Pourquoi avez-vous choisi Juan Kouyoumdjian pour dessiner le futur 60 pieds ?
C’est Sébastien qui a fait le choix. Nous avons consulté VPLP, Guillaume Verdier et Juan qui a eu une démarche complètement différente en nous proposant de nous accompagner du début à la fin de l’aventure. Il nous a aussi offert la chance de pouvoir « choisir » nos concurrents : aujourd’hui, si quelqu’un veut avoir Juan K, Sébastien Simon, s’il estime que c’est un vrai concurrent pour lui et que ce n’est pas dans l’esprit de notre accord, a le droit de dire qu’il ne veut pas le voir travailler avec Juan K. C’est une sorte d’exclusivité et une vraie démarche de proto. Je pense que Juan a affirmé beaucoup plus que les autres son envie de faire un Imoca : même s’il a une grosse expérience en architecture, il savait que l’aspect prise de risques n’allait pas dans son sens, parce que tout le monde a tendance à prendre le même architecte pour limiter la prise de risques économique. Il a su mettre en face une proposition séduisante pour nous donner envie d’aller chez lui.

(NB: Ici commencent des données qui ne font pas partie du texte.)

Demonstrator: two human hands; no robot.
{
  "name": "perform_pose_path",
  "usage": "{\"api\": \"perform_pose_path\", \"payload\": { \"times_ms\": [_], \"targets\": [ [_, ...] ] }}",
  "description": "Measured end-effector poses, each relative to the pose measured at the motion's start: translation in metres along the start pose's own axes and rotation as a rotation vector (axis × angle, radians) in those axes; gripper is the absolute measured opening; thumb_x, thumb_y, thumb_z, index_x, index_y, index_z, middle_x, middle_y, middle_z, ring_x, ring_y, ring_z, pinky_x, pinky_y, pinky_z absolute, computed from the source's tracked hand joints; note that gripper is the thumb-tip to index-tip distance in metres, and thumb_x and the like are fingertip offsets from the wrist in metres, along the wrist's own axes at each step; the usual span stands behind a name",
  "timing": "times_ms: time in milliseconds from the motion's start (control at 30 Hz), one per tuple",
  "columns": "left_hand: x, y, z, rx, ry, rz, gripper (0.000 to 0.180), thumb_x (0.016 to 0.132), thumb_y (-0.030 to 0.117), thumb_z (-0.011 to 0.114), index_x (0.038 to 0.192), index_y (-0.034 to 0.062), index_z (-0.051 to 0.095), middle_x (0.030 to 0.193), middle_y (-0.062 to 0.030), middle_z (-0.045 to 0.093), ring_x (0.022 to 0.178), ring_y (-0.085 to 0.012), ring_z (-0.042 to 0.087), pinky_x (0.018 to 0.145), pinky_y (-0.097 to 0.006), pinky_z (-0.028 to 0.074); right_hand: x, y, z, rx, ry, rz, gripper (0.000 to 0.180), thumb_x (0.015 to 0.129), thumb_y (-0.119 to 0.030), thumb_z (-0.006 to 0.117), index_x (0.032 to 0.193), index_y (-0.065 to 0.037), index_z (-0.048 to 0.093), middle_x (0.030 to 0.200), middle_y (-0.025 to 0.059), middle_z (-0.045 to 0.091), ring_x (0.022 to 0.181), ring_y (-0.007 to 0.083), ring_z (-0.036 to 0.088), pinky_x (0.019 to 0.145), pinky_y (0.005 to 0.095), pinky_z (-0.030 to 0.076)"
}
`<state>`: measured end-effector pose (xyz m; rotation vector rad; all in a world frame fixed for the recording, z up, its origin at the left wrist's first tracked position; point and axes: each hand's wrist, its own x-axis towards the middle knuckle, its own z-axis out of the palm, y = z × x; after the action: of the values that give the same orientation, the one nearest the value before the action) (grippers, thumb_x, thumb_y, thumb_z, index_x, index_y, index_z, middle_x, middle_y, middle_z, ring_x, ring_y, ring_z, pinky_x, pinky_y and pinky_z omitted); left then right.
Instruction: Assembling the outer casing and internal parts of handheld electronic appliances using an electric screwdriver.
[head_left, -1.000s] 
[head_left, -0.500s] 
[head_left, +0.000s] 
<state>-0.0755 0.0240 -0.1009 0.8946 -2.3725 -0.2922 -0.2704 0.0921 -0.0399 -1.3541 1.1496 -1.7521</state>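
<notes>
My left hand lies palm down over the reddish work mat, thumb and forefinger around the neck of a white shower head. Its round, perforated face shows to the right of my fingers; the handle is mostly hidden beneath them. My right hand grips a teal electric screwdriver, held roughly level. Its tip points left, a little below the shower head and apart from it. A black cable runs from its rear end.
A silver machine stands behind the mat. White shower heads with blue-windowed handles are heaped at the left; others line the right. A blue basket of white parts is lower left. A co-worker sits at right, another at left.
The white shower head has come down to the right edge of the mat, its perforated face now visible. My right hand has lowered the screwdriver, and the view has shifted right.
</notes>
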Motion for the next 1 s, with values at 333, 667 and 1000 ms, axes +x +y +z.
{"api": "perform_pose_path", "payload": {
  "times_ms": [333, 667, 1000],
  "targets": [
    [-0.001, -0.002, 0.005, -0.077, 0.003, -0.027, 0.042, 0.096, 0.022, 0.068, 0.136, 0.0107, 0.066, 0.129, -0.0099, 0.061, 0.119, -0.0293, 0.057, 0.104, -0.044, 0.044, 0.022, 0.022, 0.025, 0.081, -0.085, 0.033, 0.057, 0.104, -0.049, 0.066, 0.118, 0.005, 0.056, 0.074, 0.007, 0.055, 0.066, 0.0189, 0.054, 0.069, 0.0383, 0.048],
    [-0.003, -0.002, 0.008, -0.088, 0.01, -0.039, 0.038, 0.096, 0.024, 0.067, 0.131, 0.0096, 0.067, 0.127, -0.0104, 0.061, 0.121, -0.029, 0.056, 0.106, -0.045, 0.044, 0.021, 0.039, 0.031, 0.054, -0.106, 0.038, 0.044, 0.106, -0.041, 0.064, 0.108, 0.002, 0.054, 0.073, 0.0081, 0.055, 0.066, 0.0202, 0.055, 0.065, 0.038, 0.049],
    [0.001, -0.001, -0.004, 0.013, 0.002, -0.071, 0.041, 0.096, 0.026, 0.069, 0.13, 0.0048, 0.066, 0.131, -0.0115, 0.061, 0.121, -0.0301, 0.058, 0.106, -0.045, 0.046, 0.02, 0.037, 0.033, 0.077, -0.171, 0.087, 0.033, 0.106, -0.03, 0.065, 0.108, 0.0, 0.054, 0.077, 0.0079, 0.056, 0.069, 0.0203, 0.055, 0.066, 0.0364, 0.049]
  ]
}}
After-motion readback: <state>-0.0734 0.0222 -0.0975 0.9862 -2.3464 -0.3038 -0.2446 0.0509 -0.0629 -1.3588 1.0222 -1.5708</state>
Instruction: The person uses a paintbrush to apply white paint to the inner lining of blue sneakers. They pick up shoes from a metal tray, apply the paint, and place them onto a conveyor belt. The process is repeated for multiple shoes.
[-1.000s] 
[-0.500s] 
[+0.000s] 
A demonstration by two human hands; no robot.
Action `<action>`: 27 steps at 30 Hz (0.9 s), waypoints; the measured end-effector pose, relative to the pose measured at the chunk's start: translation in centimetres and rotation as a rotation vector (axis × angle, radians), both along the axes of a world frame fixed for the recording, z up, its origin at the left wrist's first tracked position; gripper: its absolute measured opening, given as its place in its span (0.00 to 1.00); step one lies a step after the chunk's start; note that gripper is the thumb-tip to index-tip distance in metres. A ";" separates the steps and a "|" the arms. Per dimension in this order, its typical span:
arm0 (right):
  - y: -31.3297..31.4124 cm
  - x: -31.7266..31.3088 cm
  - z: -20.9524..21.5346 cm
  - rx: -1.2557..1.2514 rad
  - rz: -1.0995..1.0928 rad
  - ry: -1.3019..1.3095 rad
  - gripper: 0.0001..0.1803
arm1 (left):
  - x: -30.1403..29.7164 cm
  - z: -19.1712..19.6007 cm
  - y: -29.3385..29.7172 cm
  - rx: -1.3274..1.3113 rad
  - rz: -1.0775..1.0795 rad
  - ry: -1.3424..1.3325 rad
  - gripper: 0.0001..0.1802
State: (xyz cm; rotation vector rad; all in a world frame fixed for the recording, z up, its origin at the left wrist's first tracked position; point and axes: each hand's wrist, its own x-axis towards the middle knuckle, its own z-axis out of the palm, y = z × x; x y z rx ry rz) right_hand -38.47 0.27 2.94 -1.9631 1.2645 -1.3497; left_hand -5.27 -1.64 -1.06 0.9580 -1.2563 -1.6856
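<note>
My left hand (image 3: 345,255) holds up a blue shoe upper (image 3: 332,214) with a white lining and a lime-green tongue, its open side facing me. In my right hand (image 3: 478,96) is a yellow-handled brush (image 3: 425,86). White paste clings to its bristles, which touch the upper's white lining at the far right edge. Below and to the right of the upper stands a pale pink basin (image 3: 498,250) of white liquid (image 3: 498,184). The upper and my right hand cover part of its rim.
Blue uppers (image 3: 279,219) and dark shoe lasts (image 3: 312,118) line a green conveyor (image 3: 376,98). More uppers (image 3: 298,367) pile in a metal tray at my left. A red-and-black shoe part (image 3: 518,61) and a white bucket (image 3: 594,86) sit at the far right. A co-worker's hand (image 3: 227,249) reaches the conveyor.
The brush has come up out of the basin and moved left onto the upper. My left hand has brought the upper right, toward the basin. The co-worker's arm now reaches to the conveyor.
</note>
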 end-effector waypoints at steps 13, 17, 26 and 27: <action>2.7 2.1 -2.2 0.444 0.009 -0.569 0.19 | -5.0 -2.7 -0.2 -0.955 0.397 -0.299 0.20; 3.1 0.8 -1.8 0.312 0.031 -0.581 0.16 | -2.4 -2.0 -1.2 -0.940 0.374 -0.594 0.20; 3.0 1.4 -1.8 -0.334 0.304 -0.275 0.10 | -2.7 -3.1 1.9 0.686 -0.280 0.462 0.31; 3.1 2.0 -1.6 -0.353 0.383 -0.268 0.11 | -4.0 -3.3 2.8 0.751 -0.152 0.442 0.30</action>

Ses deux précédents Imoca, Pindar et Cheminées Poujoulat, n’ont pourtant pas eu énormément de réussite, cela ne vous a-t-il pas inquiété ?
Non, il faut voir leur cahier des charges : Pindar était un bateau qui n’a jamais été conçu pour du solitaire, donc forcément, ce n’était pas le bon outil pour le Vendée Globe. Quant au bateau de Bernard, il y a eu, à mon avis, un beau défaut de cahier des charges : pour moi, c’était un Imoca très rapide, mais très compliqué à mener en solitaire. Il était optimisé et rapide entre 90% et 100% de son utilisation ; dès que tu baissais la cadence, c’était plus compliqué.

Après la mise à l’eau, prévue au printemps 2019, continueras-tu à t’investir dans le projet ?
Oui, j’ai aussi un rôle de transmission au niveau sportif, il est très probable que je navigue sur le bateau jusqu’à la fin de l’année 2019. Après, l’année du Vendée, ce sera surtout du solo, il faudra que Seb vole de ses propres ailes. En tout cas, c’est une belle histoire, avec de belles rencontres, je suis ravi de faire partie de ce projet.